→ **What is expected**
I'd like every line in the following listing that holds "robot" copied.

─── Records ───

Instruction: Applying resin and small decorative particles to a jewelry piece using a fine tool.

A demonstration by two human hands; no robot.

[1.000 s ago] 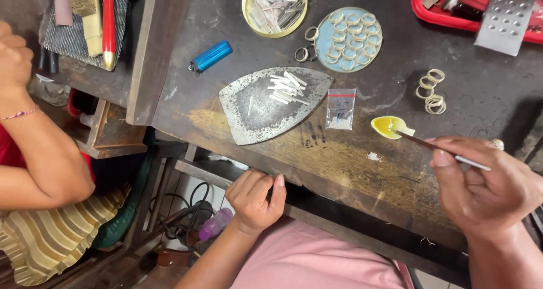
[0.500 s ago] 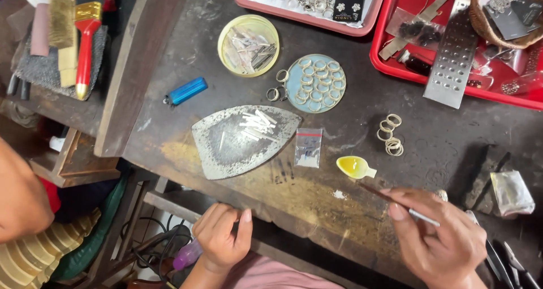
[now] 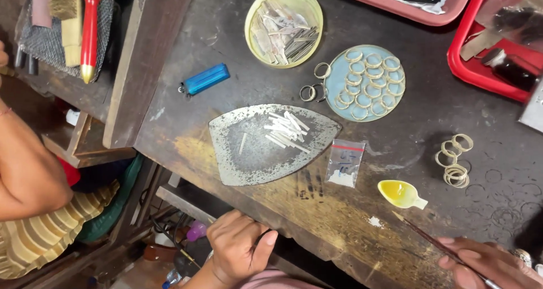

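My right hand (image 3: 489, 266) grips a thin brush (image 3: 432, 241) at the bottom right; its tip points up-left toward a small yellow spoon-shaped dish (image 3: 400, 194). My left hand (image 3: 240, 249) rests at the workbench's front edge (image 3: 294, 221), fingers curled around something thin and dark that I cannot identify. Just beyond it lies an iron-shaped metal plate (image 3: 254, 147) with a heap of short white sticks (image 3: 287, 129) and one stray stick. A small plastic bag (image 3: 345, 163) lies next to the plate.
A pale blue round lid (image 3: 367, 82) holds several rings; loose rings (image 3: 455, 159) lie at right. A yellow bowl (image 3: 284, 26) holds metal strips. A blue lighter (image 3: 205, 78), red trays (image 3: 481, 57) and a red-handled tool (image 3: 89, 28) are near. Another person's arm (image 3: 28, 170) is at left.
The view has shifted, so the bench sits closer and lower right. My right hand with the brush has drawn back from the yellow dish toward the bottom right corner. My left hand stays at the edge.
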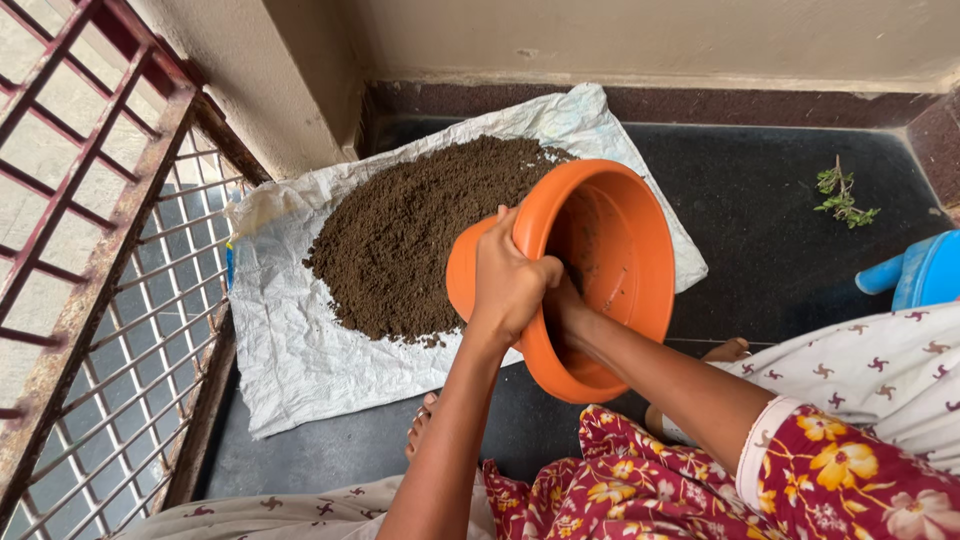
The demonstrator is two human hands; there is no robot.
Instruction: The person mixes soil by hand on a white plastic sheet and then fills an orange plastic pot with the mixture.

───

→ **Response to this exercise**
A demonstration by two human hands; no robot.
The demonstrator is two human hands; there is no robot.

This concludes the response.